Il n’a pas manqué de souligner que Toimimou a eu la chance d’exercer un métier dont il est infiniment passionné. « Pour beaucoup de choses, il m’a bluffé », a-t-il reconnu. Sa dignité, son altruisme. « Dès qu’il prenait quelqu’un en photo, que ce soit un quidam ou une personnalité, il se proposait toujours de donner les images gracieusement au concerné contrairement à certains », a fait savoir Nassila Ben Ali, ancien rédacteur en chef de Al-watwan. Quand l’aventure Albalad prend fin, il est recruté par Al-fajr.
« J’ai choisi ce métier pour deux raisons principales, être au cœur de l’information et connaitre les gens tout en me faisant connaitre d’eux », a indiqué « Doyen Toimimou ». Mission accomplie pour les deux objectifs de l’avis de beaucoup de ses collègues. « Tu te souviens quand je suis tombé malade en décembre 2019, grâce à mes confrères et à des amis que j’ai connus grâce à ce métier, j’ai pu bénéficier d’une évacuation sanitaire pour me soigner, pour cela je leur suis grandement reconnaissant », m’a-t-il lancé, un brin ému. Ce que Toimimou ne sait pas, c’est l’admiration que lui portent les journalistes toutes générations confondues, laquelle s’est manifestée activement quand il n’était pas au mieux de sa forme, à l’instar de Abdallah Mzembaba.
« Quand j'étais secrétaire de rédaction puis rédacteur en chef d'Al-watwan, nous avons eu à recourir à lui pour illustrer des articles avec des photos. Mais Toimimou, ce n'est pas que cela. C'est aussi une expérience de plus de trente ans dans le métier et cela aide beaucoup d'avoir des gens comme lui. Avec lui, tu as toujours des anecdotes sur le métier, des moments qu'il a immortalisés et surtout des débats passionnés sur l'Olympique de Marseille dont il est l'un des plus grands fans dans le pays. On ne décrit pas un homme comme Toimimou en quelques phrases, mais si j'avais à donner trois mots qui le symbolisent, ça serait : professionnel, généreux et passionné ».

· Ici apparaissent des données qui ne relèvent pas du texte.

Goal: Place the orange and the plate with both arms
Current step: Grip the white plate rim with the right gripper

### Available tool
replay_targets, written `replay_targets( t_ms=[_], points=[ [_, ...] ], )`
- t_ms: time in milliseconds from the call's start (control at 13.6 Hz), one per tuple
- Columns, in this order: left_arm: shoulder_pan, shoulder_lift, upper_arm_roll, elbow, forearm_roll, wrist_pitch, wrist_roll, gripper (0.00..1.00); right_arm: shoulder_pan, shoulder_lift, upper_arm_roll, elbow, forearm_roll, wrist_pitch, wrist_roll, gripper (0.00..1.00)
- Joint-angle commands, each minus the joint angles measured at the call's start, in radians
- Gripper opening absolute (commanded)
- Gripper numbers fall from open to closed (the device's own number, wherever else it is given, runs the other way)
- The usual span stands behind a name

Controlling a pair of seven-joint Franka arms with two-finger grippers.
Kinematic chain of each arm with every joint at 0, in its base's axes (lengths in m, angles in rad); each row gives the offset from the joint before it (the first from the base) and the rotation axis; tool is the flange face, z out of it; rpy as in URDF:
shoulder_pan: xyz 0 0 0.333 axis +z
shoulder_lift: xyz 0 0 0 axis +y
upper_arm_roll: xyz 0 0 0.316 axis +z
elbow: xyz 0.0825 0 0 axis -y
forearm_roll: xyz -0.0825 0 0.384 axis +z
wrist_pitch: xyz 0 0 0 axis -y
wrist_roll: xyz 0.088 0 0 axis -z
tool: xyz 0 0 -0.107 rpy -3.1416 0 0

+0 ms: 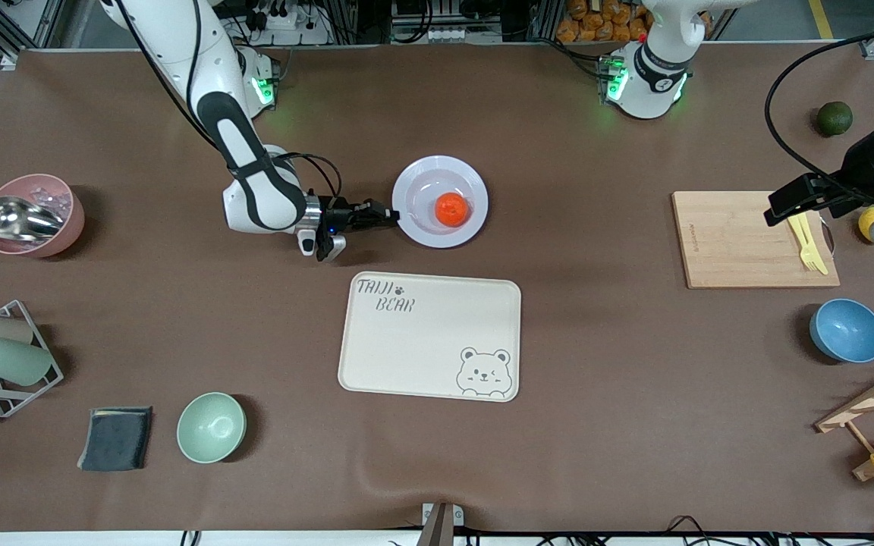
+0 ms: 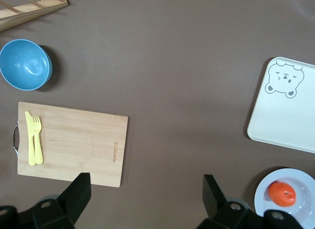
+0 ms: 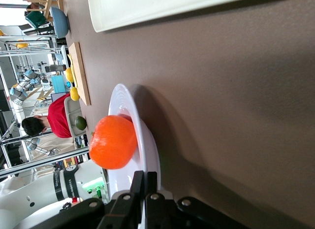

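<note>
The orange (image 1: 452, 208) lies in the sunken centre of the pale lavender-white plate (image 1: 422, 174), which sits on the brown table farther from the front camera than the cream tray (image 1: 429, 334). My right gripper (image 1: 394, 216) is shut on the plate's rim at the side toward the right arm's end. The right wrist view shows the fingers (image 3: 146, 184) pinching the plate's rim (image 3: 145, 140) with the orange (image 3: 113, 142) just past them. My left gripper (image 1: 778, 206) is open and empty, up over the wooden cutting board (image 1: 740, 239); its fingers (image 2: 78, 189) stand wide apart.
A yellow fork (image 1: 807, 241) lies on the board. A blue bowl (image 1: 847, 330), dark green fruit (image 1: 834, 118) and wooden rack (image 1: 873, 402) are at the left arm's end. A pink bowl (image 1: 65, 220), cup rack (image 1: 4, 356), dark sponge (image 1: 116, 437) and mint-green bowl (image 1: 211, 427) are at the right arm's end.
</note>
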Motion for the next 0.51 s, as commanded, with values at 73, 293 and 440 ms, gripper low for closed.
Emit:
replay_targets(
  t_ms=[73,293,440],
  points=[
    [0.001,-0.002,0.006,-0.001,-0.025,-0.005,0.030,1.00,-0.003,-0.007,0.001,-0.010,0.030,-0.005,-0.024,0.00],
    [0.001,-0.002,0.008,-0.001,-0.025,-0.004,0.031,1.00,-0.036,-0.007,-0.001,-0.010,0.062,-0.124,-0.025,0.00],
    [-0.001,-0.002,0.006,-0.001,-0.025,-0.004,0.031,1.00,-0.060,-0.010,-0.001,-0.010,0.062,-0.164,-0.028,0.00]
  ],
)
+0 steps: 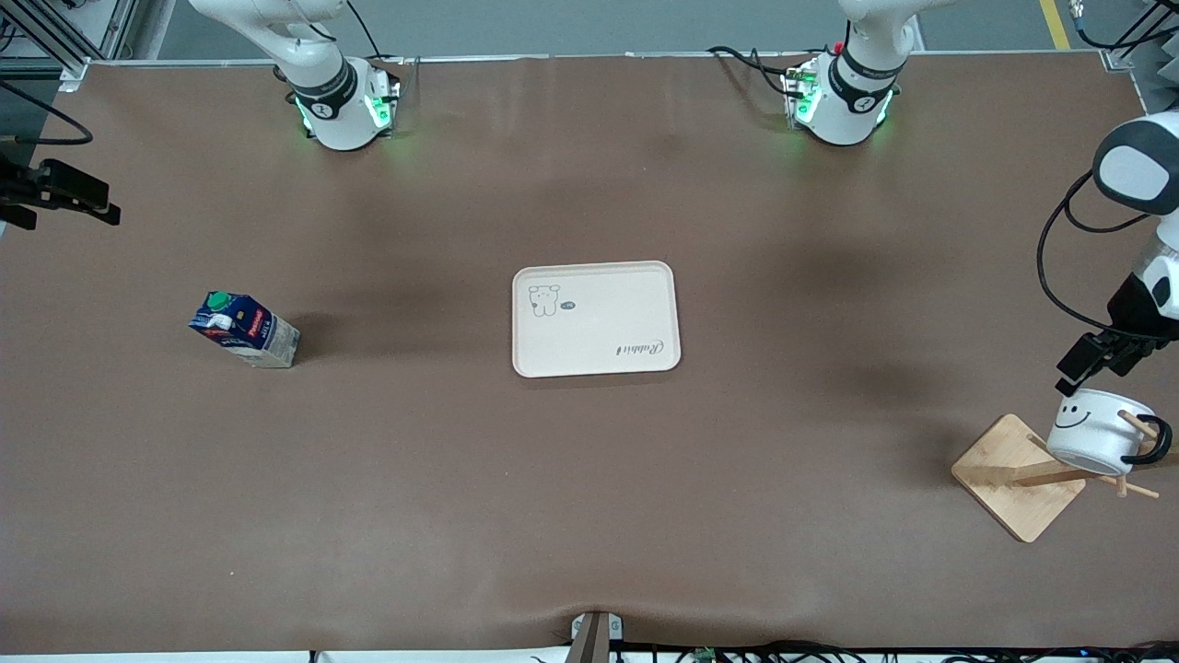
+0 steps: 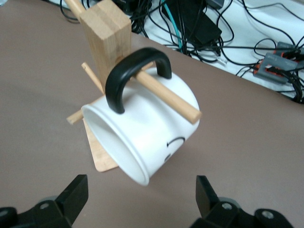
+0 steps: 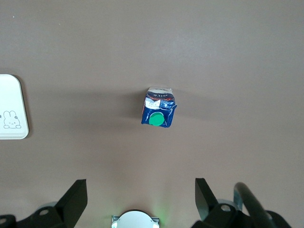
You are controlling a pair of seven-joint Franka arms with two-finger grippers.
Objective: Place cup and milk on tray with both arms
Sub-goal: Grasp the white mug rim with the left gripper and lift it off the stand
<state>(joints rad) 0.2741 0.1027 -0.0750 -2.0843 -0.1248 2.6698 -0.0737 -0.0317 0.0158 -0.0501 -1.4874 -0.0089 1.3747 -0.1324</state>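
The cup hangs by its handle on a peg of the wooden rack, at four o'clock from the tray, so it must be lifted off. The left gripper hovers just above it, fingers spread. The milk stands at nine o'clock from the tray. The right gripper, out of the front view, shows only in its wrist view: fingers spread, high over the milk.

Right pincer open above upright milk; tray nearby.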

L’ancien directeur de Masiwa, Idjabou Bakari abonde dans le même sens. « Le Doyen Toimimou est le type d’homme que l’on croise de moins en moins dans la profession. Jovial, courtois et serviable. Un confrère sur qui on pouvait compter. Toujours prêt à rendre service, à partager ses informations et l’un des premiers arrivé sur les évènements. En tant que directeur de Masiwa, j’avais décidé́ de ne plus répondre aux sollicitations pour des points de presse. Souvent, pour traiter l’information, à défaut de communiqué, je faisais appel au doyen et ses précieux enregistrements audios.
Et si la connexion ne le permettait pas, en voisin, il faisait le court déplacement jusqu’au siège du quotidien ». Masiwa se trouvait en effet à quelques encablures du journal Al-fajr dans le quartier historique de Badjanani, au centre de la capitale.Celui qui avait un appareil photo dès le début des années 1980 évoque avec émotion la visite aux Comores de l’ancien président iranien, Ahmed Ahmadinejad en 2009 et pour une seule et simple raison : « c’est la seule fois où l’on m’a laissé travailler sans avoir à subir bousculade et refoulement par les forces de sécurité », a-t-il relaté.
Quant à sa plus grande fierté, « c’est d’avoir servi mon pays, de m’être usé pour lui afin que mes compatriotes soient informés ». Il regrette cependant que les organes privés ne soient pas soutenus malgré les promesses de l’actuel chef de l’Etat, Azali Assoumani et que pas mal de d’hommes et de femmes de la profession vivent dans une précarité criante. Son rêve ? « « Être de nouveau sur le terrain, vivre du crépitement des flashs ». C’est tout le mal que nous lui souhaitons.